Product label, William Barbour & Sons Ltd. (LMILC.1998.44.9, gifted)

The symbol of an open, red, left hand was synonymous with William Barbour & Sons Ltd. of Hilden. The trade mark appeared on their products, which included linen thread, twine, and nets, and became associated with quality. It was also incorporated into the many advertisements they commissioned throughout the world.

There are several stories surrounding the origins of the red hand symbol, which is most often associated with the province of Ulster (though it is normally portrayed as a right hand). The most popular legend involved a boat race between Scotland and Ulster, and whoever won could claim Ulster as their kingdom (sometimes the story is told that the race took place across Lough Neagh and that County Tyrone was the prize). Finding himself lagging behind, one of the Gaelic clan O’Neill allegedly cut off his left hand and threw it ashore to win the province.

Barbour netting twine advert photoAdvertising label, Barbour’s Irish flax salmon netting twine (LMILC.2023.318, gifted). This label includes the red hand trade mark, and makes extensive use of the shamrock.

Barbours claimed that the red hand was associated with the company since 1784 when John Barbour of Paisley, Scotland, established a linen thread works at The Plantation, Lisburn.
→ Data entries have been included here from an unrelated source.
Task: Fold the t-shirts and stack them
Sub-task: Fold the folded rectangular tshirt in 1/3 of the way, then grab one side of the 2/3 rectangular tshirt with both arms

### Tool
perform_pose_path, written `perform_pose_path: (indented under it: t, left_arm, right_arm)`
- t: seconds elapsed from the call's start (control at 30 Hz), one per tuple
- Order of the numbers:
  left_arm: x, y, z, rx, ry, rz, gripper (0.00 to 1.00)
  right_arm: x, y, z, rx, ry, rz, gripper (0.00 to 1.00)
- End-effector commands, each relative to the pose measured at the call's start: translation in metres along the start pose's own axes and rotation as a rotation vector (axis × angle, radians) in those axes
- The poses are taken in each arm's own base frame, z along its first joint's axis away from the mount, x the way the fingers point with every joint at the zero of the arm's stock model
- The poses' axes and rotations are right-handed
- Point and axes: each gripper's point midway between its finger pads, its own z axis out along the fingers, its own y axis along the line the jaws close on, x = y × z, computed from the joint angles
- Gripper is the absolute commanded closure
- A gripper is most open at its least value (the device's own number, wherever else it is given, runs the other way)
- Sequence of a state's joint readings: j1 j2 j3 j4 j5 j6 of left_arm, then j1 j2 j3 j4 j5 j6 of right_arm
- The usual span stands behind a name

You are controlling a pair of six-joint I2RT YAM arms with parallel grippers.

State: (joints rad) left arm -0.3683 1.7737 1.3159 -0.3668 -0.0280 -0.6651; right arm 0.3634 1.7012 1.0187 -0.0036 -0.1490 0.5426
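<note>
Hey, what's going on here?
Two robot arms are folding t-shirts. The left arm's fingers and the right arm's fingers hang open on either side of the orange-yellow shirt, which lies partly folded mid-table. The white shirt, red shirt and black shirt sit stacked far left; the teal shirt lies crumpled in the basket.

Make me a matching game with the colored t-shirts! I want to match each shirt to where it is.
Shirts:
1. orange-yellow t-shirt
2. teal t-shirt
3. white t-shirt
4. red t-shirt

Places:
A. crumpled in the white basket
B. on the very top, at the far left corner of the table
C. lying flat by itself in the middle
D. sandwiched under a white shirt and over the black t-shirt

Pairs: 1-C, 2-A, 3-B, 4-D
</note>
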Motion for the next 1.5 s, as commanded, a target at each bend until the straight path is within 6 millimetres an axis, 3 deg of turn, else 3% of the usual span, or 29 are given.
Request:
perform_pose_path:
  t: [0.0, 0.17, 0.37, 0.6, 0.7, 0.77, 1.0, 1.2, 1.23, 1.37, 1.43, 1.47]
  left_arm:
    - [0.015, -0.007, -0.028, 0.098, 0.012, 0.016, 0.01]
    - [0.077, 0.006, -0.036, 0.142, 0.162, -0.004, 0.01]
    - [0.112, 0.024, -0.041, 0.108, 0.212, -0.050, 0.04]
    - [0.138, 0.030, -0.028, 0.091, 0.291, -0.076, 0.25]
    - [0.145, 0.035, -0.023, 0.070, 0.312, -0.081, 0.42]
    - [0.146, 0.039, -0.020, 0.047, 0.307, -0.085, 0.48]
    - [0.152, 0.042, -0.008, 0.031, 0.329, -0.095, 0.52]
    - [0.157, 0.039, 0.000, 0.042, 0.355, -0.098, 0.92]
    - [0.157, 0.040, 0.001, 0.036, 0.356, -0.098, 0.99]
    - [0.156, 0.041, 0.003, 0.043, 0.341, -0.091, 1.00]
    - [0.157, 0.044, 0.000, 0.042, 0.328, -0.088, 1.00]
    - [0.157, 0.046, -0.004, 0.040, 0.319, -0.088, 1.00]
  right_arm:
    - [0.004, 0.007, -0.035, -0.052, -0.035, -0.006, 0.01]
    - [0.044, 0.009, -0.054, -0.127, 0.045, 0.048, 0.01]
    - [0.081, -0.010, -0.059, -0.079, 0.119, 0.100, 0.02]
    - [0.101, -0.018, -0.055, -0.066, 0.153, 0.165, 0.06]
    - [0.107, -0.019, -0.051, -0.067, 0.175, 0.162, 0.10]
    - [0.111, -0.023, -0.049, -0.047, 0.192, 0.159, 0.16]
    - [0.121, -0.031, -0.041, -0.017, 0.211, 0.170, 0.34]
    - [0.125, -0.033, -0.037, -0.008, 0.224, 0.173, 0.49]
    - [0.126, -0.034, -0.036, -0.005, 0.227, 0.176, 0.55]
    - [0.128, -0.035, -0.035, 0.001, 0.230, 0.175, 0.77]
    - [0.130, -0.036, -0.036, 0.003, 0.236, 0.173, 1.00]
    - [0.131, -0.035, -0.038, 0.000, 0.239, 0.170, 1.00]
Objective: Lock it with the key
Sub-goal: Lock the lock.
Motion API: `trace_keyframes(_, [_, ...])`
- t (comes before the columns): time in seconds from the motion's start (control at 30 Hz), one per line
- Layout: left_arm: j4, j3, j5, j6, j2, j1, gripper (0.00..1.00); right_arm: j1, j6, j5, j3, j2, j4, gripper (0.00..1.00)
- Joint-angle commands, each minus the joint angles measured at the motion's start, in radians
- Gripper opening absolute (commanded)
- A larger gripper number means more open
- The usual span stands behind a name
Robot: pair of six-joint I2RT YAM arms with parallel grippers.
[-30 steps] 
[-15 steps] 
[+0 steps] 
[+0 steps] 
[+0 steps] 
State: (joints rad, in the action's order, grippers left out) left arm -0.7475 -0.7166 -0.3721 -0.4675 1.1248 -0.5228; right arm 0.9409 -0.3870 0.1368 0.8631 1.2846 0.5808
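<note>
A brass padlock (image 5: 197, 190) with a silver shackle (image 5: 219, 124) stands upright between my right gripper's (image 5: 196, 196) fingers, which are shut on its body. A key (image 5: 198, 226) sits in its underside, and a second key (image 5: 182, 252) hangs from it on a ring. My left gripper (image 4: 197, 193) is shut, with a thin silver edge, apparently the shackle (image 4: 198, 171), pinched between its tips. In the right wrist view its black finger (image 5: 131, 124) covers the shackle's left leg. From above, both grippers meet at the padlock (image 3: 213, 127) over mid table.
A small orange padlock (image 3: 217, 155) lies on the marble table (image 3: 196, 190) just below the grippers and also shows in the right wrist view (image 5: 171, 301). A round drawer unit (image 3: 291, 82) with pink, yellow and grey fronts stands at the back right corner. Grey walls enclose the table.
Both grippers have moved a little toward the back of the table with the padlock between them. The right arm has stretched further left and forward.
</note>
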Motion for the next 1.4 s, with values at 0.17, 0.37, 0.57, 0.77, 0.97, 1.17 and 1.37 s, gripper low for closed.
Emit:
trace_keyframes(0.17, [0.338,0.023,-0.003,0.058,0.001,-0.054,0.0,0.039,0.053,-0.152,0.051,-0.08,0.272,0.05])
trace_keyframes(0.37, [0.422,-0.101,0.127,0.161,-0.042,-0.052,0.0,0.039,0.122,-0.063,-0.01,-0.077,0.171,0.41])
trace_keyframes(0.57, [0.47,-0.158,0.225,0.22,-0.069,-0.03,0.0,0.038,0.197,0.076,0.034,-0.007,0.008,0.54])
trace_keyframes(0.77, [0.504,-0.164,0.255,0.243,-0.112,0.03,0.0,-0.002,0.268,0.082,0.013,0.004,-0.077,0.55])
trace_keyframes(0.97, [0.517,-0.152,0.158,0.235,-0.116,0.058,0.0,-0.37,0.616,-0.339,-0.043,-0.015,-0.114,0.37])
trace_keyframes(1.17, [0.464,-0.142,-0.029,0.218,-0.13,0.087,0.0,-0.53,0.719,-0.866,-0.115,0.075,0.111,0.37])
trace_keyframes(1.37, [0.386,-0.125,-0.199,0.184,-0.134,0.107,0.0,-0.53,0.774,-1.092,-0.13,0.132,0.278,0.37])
They wrote:

‘In 1784 the Barbours invaded the shores of Ireland with their Linen Threads, and adopted as their Trade Mark the … “Red Hand”: but, so far from being treated in a hostile way … they were received in the most open-handed manner. The steadiness with which their business has increased, and the avidity with which their productions have everywhere been used, are satisfactory proofs, if such were needed, that the Open Hand is as supreme (in the trade it represents) today as ever it was in the palmy days and high fortunes of the kingly O’Neills.’ (William Barbour & Sons Ltd., Linen thread (Lisburn, 1926), p. 139)

There were many variations of Barbour’s red hand trade mark, but the most common version featured a wreath of shamrocks. As a symbol of Ireland, the shamrock was adopted by other companies and helped to promote the superior quality of Irish flax/linen products.

Barbour trade mark 2 photo

Product label, William Barbour & Sons Ltd. (LMILC.1998.44.35, gifted). An alternative version of the trade mark in which the red hand and shamrocks are without colour. This version was popular on spools of linen thread.